▶ [Task instructions] There is one span to output from the data below: the lines starting at the line with "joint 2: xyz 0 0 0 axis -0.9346" and ending at the line with "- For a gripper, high". Output it exactly, ends included, nothing more.

▶ [Data below]
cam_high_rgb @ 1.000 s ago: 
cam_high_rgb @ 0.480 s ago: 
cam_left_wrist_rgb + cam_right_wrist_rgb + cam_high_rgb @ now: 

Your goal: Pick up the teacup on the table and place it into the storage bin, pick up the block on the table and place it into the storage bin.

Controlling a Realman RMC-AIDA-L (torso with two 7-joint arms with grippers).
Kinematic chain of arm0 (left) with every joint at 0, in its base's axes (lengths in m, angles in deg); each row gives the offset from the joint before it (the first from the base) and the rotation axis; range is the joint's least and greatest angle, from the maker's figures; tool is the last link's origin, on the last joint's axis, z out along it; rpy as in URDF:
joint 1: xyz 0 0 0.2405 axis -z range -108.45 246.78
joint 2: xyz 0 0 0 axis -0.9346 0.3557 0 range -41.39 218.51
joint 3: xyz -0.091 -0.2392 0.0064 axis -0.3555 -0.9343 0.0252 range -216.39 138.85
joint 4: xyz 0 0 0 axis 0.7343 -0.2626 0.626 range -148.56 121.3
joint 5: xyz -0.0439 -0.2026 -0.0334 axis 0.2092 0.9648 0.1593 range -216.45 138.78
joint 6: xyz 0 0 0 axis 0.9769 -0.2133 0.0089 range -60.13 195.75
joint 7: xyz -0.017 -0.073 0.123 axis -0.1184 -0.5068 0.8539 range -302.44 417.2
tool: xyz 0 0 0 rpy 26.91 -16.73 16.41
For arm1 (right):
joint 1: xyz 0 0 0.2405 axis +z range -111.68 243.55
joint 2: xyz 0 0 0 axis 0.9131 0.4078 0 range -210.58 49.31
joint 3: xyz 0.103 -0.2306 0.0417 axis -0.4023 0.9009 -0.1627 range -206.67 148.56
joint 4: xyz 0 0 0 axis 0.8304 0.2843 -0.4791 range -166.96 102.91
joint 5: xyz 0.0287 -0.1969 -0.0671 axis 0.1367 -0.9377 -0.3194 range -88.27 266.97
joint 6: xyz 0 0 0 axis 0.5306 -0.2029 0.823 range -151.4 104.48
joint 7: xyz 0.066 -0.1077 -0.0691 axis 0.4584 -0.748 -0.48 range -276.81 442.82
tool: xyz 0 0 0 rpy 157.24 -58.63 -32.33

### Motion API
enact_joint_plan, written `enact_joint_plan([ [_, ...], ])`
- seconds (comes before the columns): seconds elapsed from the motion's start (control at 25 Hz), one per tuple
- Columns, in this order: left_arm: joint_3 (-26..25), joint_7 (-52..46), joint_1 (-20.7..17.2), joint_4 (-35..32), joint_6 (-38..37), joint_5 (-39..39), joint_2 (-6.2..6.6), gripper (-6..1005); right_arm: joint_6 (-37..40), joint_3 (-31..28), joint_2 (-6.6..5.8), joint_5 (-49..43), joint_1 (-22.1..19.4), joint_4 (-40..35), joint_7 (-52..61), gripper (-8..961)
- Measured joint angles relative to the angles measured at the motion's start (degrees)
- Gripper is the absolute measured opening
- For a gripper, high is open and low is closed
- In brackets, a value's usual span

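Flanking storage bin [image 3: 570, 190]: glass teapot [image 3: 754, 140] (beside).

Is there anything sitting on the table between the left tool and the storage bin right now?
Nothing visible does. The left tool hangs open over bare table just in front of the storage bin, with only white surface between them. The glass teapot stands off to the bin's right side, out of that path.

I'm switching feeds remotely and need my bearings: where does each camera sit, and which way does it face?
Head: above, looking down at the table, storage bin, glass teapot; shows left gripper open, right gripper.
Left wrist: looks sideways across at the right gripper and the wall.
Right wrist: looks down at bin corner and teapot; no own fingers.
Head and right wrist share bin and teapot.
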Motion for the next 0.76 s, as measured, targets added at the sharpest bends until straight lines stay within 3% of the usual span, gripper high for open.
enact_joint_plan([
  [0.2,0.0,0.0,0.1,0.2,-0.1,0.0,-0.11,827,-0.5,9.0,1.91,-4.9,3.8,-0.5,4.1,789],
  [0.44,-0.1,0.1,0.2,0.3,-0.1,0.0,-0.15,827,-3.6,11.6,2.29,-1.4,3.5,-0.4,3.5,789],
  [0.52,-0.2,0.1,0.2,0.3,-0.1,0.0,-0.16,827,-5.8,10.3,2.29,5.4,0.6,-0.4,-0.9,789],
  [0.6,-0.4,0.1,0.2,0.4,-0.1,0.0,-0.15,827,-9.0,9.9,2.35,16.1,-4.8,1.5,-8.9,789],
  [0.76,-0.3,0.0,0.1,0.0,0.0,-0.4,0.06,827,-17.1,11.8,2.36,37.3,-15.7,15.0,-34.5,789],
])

▶ [Answer to the problem]
joint 2: xyz 0 0 0 axis -0.9346 0.3557 0 range -41.39 218.51
joint 3: xyz -0.091 -0.2392 0.0064 axis -0.3555 -0.9343 0.0252 range -216.39 138.85
joint 4: xyz 0 0 0 axis 0.7343 -0.2626 0.626 range -148.56 121.3
joint 5: xyz -0.0439 -0.2026 -0.0334 axis 0.2092 0.9648 0.1593 range -216.45 138.78
joint 6: xyz 0 0 0 axis 0.9769 -0.2133 0.0089 range -60.13 195.75
joint 7: xyz -0.017 -0.073 0.123 axis -0.1184 -0.5068 0.8539 range -302.44 417.2
tool: xyz 0 0 0 rpy 26.91 -16.73 16.41
For arm1 (right):
joint 1: xyz 0 0 0.2405 axis +z range -111.68 243.55
joint 2: xyz 0 0 0 axis 0.9131 0.4078 0 range -210.58 49.31
joint 3: xyz 0.103 -0.2306 0.0417 axis -0.4023 0.9009 -0.1627 range -206.67 148.56
joint 4: xyz 0 0 0 axis 0.8304 0.2843 -0.4791 range -166.96 102.91
joint 5: xyz 0.0287 -0.1969 -0.0671 axis 0.1367 -0.9377 -0.3194 range -88.27 266.97
joint 6: xyz 0 0 0 axis 0.5306 -0.2029 0.823 range -151.4 104.48
joint 7: xyz 0.066 -0.1077 -0.0691 axis 0.4584 -0.748 -0.48 range -276.81 442.82
tool: xyz 0 0 0 rpy 157.24 -58.63 -32.33

### Motion API
enact_joint_plan, written `enact_joint_plan([ [_, ...], ])`
- seconds (comes before the columns): seconds elapsed from the motion's start (control at 25 Hz), one per tuple
- Columns, in this order: left_arm: joint_3 (-26..25), joint_7 (-52..46), joint_1 (-20.7..17.2), joint_4 (-35..32), joint_6 (-38..37), joint_5 (-39..39), joint_2 (-6.2..6.6), gripper (-6..1005); right_arm: joint_6 (-37..40), joint_3 (-31..28), joint_2 (-6.6..5.8), joint_5 (-49..43), joint_1 (-22.1..19.4), joint_4 (-40..35), joint_7 (-52..61), gripper (-8..961)
- Measured joint angles relative to the angles measured at the motion's start (degrees)
- Gripper is the absolute measured opening
- For a gripper, high is open and low is closed

The output requires no additions.